## WORK INSTRUCTIONS
Would you return the data exactly as given, except for its pictures?

Dataset records:
▼
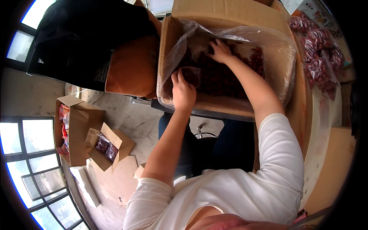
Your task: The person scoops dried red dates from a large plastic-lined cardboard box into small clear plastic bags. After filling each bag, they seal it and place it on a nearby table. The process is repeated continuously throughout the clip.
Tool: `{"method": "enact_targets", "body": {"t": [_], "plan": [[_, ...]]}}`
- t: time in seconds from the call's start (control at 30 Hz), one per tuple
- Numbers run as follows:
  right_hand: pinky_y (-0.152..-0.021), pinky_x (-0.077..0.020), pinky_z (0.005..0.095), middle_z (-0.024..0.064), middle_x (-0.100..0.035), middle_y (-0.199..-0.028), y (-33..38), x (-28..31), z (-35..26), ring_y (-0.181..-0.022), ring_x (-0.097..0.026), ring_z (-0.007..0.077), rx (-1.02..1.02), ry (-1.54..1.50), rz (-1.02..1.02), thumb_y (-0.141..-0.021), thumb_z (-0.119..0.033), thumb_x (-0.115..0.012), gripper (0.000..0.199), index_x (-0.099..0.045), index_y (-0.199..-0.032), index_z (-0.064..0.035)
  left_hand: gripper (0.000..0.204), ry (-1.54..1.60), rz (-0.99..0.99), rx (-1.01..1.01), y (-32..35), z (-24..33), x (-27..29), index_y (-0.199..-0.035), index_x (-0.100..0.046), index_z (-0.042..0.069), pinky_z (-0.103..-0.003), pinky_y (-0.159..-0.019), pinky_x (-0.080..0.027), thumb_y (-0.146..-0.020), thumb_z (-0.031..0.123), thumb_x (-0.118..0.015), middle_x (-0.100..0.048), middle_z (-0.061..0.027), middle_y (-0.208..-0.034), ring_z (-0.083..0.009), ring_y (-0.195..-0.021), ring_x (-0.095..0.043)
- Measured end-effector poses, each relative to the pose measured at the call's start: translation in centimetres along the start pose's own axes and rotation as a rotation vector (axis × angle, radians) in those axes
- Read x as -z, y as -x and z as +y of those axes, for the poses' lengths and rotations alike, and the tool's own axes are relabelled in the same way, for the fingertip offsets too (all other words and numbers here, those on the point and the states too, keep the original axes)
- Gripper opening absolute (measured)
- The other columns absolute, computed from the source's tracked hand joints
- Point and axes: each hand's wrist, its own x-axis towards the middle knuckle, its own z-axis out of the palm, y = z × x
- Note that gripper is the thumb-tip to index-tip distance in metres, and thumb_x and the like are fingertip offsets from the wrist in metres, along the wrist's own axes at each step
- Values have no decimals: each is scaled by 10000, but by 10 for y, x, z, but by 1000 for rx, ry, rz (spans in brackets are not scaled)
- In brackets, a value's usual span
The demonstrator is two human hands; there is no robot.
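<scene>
A large cardboard box [230, 9] lined with see-through plastic film [278, 50] stands in front of me, with many small dark red fruits [222, 78] that look like dried dates inside. At the box's near left, my left hand [184, 92] is closed on the edge of a small see-through plastic bag [191, 74]; dark red shows through it. My right hand [220, 51] reaches to the far side of the fruit. Its fingers are spread over the pile, and I see nothing gripped in them.
Several filled bags of red fruit [320, 53] lie on the right. Left of the box are a black thing [76, 46] and a brown cushion-like surface [132, 67]. On the floor at left stand a carton of colourful packages [78, 130] and a smaller open carton [120, 143] holding filled bags.
</scene>
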Motion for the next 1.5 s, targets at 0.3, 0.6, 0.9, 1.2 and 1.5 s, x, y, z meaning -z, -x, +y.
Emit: {"method": "enact_targets", "body": {"t": [0.3, 0.6, 0.9, 1.2, 1.5], "plan": [[-1039, -341, 543, 177, -387, -1411, -14, -23, 16, -1298, -376, 372, -173, 20, 66, -827, -484, -642, 710, -390, -1403, -156, 550, 30, 16, 32, 0, 3, 3, -1300, -438, -26, -483, -850, -497, -754, -13, -503, -460, -228, -1248, -445, -1056, -540], [-1015, -373, 480, 165, -487, -1299, 56, -4, 5, -1266, -413, 349, 107, -10, -317, -857, -453, -611, 487, -591, -1230, -139, 551, -26, 6, -23, -1, 2, -1, -1303, -417, -35, -478, -833, -512, -762, -20, -518, -431, -232, -1310, -448, -1035, -566], [-1034, -393, 477, 157, -425, -1413, -35, -32, -64, -1279, -436, 368, 346, -257, 31, -787, -151, -599, 494, -550, -1272, -78, 531, -30, -1, 15, -1, 1, -1, -1290, -451, -38, -451, -869, -492, -763, -14, -506, -462, -225, -1249, -412, -1041, -557], [-1040, -390, 456, 225, -472, -1363, -66, -34, -117, -1253, -461, 389, 158, -326, 72, -878, -296, -510, 489, -512, -1290, -34, 547, -45, -11, 33, -1, 2, 2, -1306, -430, -28, -458, -852, -496, -764, -14, -503, -449, -221, -1275, -420, -1048, -553], [-965, -452, 511, 229, -549, -1288, -121, -69, -81, -1176, -536, 419, 266, -371, -66, -846, -254, -510, 423, -600, -1203, -44, 554, -46, -42, 2, -4, 3, -3, -1304, -422, -36, -457, -860, -504, -760, -17, -522, -438, -226, -1302, -435, -1086, -542]]}}
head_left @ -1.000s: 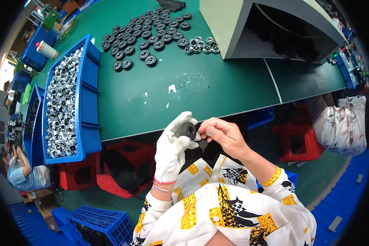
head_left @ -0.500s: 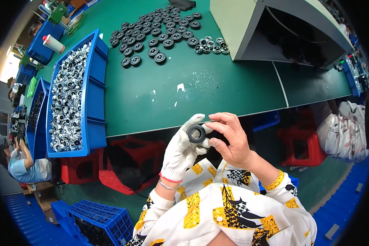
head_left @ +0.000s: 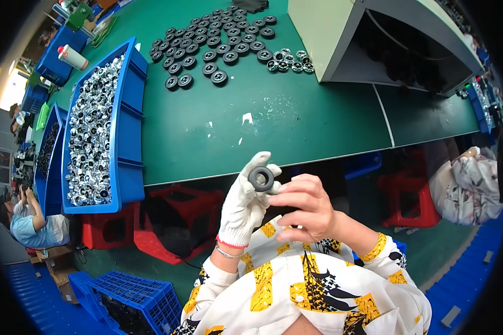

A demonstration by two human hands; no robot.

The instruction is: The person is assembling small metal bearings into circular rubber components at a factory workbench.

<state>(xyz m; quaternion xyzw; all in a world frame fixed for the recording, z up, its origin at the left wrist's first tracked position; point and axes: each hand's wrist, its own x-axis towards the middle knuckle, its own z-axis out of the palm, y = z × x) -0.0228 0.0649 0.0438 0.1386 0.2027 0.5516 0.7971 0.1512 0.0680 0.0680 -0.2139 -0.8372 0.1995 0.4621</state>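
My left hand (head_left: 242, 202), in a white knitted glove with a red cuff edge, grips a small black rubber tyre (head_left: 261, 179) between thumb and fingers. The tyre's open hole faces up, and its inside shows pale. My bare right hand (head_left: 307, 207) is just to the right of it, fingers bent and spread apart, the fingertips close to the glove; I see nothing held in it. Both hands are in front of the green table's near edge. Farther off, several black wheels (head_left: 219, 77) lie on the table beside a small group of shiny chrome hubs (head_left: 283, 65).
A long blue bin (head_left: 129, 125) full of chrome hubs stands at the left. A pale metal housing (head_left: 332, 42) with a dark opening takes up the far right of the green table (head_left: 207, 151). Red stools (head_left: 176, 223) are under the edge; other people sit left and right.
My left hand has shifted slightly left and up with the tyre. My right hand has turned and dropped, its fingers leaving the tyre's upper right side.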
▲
## TASK ANSWER
Your task: The person scoops dried red dates from a large plastic-lined cardboard box into small clear plastic bags. After filling each bag, they seal it and place it on a nearby table. The process is repeated continuously throughout the clip.
Tool: `{"method": "enact_targets", "body": {"t": [_], "plan": [[_, ...]]}}`
- t: time in seconds from the call's start (control at 30 Hz), one per tuple
- Numbers run as follows:
  right_hand: pinky_y (-0.152..-0.021), pinky_x (-0.077..0.020), pinky_z (0.005..0.095), middle_z (-0.024..0.064), middle_x (-0.100..0.035), middle_y (-0.199..-0.028), y (-33..38), x (-28..31), z (-35..26), ring_y (-0.181..-0.022), ring_x (-0.097..0.026), ring_z (-0.007..0.077), rx (-1.02..1.02), ry (-1.54..1.50), rz (-1.02..1.02), thumb_y (-0.141..-0.021), thumb_z (-0.119..0.033), thumb_x (-0.115..0.012), gripper (0.000..0.199), index_x (-0.099..0.045), index_y (-0.199..-0.032), index_z (-0.064..0.035)
  left_hand: gripper (0.000..0.204), ry (-1.54..1.60), rz (-0.99..0.99), rx (-1.01..1.01), y (-32..35), z (-24..33), x (-27..29), index_y (-0.199..-0.035), index_x (-0.100..0.046), index_z (-0.042..0.069), pinky_z (-0.103..-0.003), pinky_y (-0.159..-0.019), pinky_x (-0.080..0.027), thumb_y (-0.146..-0.020), thumb_z (-0.031..0.123), thumb_x (-0.118..0.015), middle_x (-0.100..0.048), middle_z (-0.061..0.027), middle_y (-0.208..-0.034), ring_z (-0.083..0.009), ring_y (-0.195..-0.021), ring_x (-0.095..0.043)
- Measured end-effector poses, each relative to the pose measured at the call's start: translation in centimetres along the start pose's own axes and rotation as a rotation vector (axis × angle, radians) in those axes
- Read x as -z, y as -x and z as +y of those axes, for the poses' lengths and rotations alike, and the tool's own axes are relabelled in the same way, for the fingertip offsets too (all other words and numbers here, those on the point and the states too, keep the original axes)
- Gripper opening absolute (measured)
- The other columns absolute, computed from the source's tracked hand joints
- Point and axes: each hand's wrist, its own x-axis towards the middle knuckle, its own z-axis out of the palm, y = z × x
- Note that gripper is the thumb-tip to index-tip distance in metres, and thumb_x and the like are fingertip offsets from the wrist in metres, along the wrist's own axes at each step
- Values have no decimals: each is scaled by 10000, but by 10 for y, x, z, but by 1000 for rx, ry, rz (spans in brackets are not scaled)
- In brackets, a value's usual span
The demonstrator is two human hands; there is no robot.
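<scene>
A large cardboard box [230, 9] lined with see-through plastic film [278, 50] stands in front of me, with many small dark red fruits [222, 78] that look like dried dates inside. At the box's near left, my left hand [184, 92] is closed on the edge of a small see-through plastic bag [191, 74]; dark red shows through it. My right hand [220, 51] reaches to the far side of the fruit. Its fingers are spread over the pile, and I see nothing gripped in them.
Several filled bags of red fruit [320, 53] lie on the right. Left of the box are a black thing [76, 46] and a brown cushion-like surface [132, 67]. On the floor at left stand a carton of colourful packages [78, 130] and a smaller open carton [120, 143] holding filled bags.
</scene>
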Motion for the next 1.5 s, targets at 0.3, 0.6, 0.9, 1.2 and 1.5 s, x, y, z meaning -z, -x, +y.
Emit: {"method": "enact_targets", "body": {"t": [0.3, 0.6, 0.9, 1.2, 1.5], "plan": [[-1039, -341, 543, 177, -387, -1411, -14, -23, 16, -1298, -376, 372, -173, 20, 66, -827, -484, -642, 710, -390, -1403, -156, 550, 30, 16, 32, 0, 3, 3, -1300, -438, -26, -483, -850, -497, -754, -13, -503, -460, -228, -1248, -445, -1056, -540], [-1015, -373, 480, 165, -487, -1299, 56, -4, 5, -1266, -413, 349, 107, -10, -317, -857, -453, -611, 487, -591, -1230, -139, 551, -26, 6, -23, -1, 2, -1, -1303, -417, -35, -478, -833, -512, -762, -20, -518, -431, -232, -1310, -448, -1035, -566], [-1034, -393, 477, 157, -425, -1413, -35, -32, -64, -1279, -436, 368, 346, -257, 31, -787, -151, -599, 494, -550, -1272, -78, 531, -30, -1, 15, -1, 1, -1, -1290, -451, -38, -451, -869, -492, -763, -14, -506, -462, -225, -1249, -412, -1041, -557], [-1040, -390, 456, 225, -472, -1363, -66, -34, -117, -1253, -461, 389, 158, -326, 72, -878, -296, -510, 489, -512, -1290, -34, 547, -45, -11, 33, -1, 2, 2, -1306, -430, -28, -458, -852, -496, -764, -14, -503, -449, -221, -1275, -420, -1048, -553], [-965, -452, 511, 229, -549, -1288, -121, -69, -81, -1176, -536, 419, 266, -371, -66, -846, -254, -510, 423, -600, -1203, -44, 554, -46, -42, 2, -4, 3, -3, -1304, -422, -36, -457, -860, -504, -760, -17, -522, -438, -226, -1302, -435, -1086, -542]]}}
head_left @ -1.000s: 
head_left @ -0.500s: 
head_left @ +0.000s: 

A demonstration by two human hands; no robot.

The instruction is: The person is assembling small metal bearings into circular rubber components at a factory workbench.

<state>(xyz m; quaternion xyzw; all in a world frame fixed for the recording, z up, its origin at the left wrist's first tracked position; point and axes: each hand's wrist, its own x-axis towards the middle knuckle, its own z-axis out of the palm, y = z × x) -0.0228 0.0649 0.0438 0.1386 0.2027 0.5516 0.7971 0.1512 0.0680 0.0680 -0.2139 -0.8372 0.1995 0.4621</state>
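My left hand (head_left: 242, 202), in a white knitted glove with a red cuff edge, grips a small black rubber tyre (head_left: 261, 179) between thumb and fingers. The tyre's open hole faces up, and its inside shows pale. My bare right hand (head_left: 307, 207) is just to the right of it, fingers bent and spread apart, the fingertips close to the glove; I see nothing held in it. Both hands are in front of the green table's near edge. Farther off, several black wheels (head_left: 219, 77) lie on the table beside a small group of shiny chrome hubs (head_left: 283, 65).
A long blue bin (head_left: 129, 125) full of chrome hubs stands at the left. A pale metal housing (head_left: 332, 42) with a dark opening takes up the far right of the green table (head_left: 207, 151). Red stools (head_left: 176, 223) are under the edge; other people sit left and right.
My left hand has shifted slightly left and up with the tyre. My right hand has turned and dropped, its fingers leaving the tyre's upper right side.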

The required output has been supplied.